[Date Prev][Date Next][Thread Prev][Thread Next][Date Index][Thread Index]
bug#39413: 26.2; Emacs gets hung
From: |
chiaki-ishikawa-thunderbird-account |
Subject: |
bug#39413: 26.2; Emacs gets hung |
Date: |
Wed, 20 May 2020 13:31:29 +0900 |
User-agent: |
Mozilla/5.0 (Windows NT 10.0; WOW64; rv:68.0) Gecko/20100101 Thunderbird/68.8.0 |
Hi,
I am back.
I have observed another long hung.
This time, I did verify that it is during GC.
The hung lasted close to 8 minutes give or take.
My comment inline.
On 2020/04/30 11:45, chiaki-ishikawa-thunderbird-account wrote:
Hi,
Thank you for your tips.
My comment inline.:
On 2020/04/29 15:55, Eli Zaretskii wrote:
From: "ISHIKAWA,chiaki" <ishikawa@yk.rim.or.jp>
Date: Wed, 29 Apr 2020 06:36:46 +0900
Cc: chiaki-ishikawa-thunderbird-account <chiaki.ishikawa@ubin.jp>,
Noam Postavsky <npostavs@gmail.com>
I am back to this strange guru meditation of emacs.
Emacs would eventually begin working, but the silent period where no
key
or mouse event is acknowledged is rather longish.
Several weeks after I installed GNU Emacs 28.0.50 (that is what
|emacs-version| variable says. I installed from git repo.) , I began
noticing the occasional long pause (no response) again.
I suggest to begin by establishing whether these pauses are caused by
GC. To that end, set garbage-collection-messages to a non-nil value,
and see if Emacs displays a message about GC in progress when these
pauses occur. Also, try to tell how frequent are these pauses and
much time each pause takes.
If you see that every time you experience a pause there's GC running,
we can then proceed to investigating whether the frequency of GC and
the time it takes on your system is something abnormal, and why.
I have set garbage-collection-messages to t.
Let me see what happens when the next apparent long guru meditation
happens.
Since the last message, I did not get a very long hung until this
morning. Maybe 5-10 second long GC only. Those I can tolerate.
I feel "what?" after maybe a five second hung and then realize something
is holding up emacs, and then the hung is over. I tell myself GC was
rather long, but that is it.
But this morning I get a rather long hung, or GC, twice.
Attaching gdb to the emacs process then after a 10 second or so of the
first hung, and noticed that sweep_cons() took three seconds to finish
after I entered "finish" command to gdb. That certainly felt long during
gdb session.
So that was an initial clue that something is wrong.
(Now I suspect some kind of memory area corruption. Before this happened
I loaded a several large log files each about 20MB, and when I tried to
erase a rather large *shell* buffer that contained the log from a large
compilation job, this garbage collection kicked in.)
Anyway, I checked and found gc-elapsed showed a number in 400-500
seconds range. I really wished I wrote down the exact number.

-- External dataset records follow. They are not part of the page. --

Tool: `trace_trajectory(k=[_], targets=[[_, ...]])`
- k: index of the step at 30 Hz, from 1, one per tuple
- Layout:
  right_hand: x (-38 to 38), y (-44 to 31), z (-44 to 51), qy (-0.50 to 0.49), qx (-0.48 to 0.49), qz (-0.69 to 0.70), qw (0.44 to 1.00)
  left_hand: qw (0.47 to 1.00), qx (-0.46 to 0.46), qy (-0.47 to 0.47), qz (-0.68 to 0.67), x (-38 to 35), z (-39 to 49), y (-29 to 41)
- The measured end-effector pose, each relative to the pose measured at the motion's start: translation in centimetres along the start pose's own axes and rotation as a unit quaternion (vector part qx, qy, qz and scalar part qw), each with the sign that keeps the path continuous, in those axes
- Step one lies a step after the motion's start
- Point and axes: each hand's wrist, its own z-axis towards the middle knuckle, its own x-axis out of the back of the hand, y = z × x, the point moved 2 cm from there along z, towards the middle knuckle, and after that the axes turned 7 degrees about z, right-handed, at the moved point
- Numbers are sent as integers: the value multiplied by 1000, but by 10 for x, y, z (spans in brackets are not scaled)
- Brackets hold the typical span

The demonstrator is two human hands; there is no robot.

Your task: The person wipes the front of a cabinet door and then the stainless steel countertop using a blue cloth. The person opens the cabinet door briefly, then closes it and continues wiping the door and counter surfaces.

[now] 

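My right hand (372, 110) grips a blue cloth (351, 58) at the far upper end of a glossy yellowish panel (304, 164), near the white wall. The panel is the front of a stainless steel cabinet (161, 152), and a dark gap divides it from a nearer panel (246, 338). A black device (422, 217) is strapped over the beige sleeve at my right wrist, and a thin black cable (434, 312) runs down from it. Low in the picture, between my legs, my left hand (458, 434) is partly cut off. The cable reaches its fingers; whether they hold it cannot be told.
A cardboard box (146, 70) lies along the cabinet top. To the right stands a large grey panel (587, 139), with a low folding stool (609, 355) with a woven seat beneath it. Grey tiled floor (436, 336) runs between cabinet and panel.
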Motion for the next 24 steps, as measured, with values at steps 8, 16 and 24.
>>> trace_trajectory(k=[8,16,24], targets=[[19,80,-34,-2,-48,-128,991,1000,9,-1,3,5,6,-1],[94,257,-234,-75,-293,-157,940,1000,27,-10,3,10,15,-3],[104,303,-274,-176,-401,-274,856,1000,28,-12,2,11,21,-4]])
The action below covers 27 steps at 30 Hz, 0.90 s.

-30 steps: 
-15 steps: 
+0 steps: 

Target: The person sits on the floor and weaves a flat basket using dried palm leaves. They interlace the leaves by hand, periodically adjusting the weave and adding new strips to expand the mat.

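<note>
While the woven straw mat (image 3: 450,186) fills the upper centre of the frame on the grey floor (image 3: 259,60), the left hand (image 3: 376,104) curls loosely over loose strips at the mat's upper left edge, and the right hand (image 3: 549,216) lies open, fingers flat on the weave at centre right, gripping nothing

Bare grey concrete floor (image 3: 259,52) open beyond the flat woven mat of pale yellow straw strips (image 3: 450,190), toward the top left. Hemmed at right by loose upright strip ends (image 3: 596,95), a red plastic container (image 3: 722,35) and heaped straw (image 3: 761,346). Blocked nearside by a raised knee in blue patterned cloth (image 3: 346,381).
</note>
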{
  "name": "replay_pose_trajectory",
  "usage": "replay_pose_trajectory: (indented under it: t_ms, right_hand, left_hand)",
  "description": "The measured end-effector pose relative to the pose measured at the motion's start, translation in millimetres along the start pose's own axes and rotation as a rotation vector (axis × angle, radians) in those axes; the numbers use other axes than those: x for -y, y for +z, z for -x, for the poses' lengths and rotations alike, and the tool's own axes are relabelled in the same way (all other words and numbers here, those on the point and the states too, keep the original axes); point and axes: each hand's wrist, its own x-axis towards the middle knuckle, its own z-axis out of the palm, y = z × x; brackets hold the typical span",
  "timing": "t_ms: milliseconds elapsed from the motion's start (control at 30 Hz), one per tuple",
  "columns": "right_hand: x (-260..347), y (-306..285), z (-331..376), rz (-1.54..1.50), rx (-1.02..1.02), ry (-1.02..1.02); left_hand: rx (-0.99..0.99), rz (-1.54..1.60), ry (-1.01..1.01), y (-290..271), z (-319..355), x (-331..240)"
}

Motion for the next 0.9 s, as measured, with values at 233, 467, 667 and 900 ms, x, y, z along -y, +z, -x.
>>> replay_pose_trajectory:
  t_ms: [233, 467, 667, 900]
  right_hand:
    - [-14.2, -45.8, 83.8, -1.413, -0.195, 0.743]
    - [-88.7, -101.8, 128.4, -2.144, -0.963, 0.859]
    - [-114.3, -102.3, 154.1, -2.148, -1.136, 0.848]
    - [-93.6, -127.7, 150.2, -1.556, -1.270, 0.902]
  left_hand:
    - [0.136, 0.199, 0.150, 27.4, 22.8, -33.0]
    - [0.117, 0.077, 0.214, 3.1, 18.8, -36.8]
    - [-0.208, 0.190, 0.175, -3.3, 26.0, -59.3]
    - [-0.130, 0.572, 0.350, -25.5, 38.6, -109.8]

So my take on this is sweep_conses() takes a rather long time and not
letting emacs to take any input. (And there could be other functions
before it.)
The question is how long is "long time". We need some quantitative
measure of this before we can tell whether it's normal or not.
I agree. It is all relative.
I agree "long" is a relative term.
But after the somewhat long pause of maybe 20-30 seconds, I get another
really long pause which prompted me to write this mail.
The second long hung this morning was maybe longer than 8 minutes give
or take a minute or so.
I stopped emacs a few times after the initial five minute or so of the
long hung to check where it spends time occasionally using gdb. But it
definitely is close to 8 minutes. I would have killed emacs and start
over if I had not learned about gc-elapsed and other internal variables.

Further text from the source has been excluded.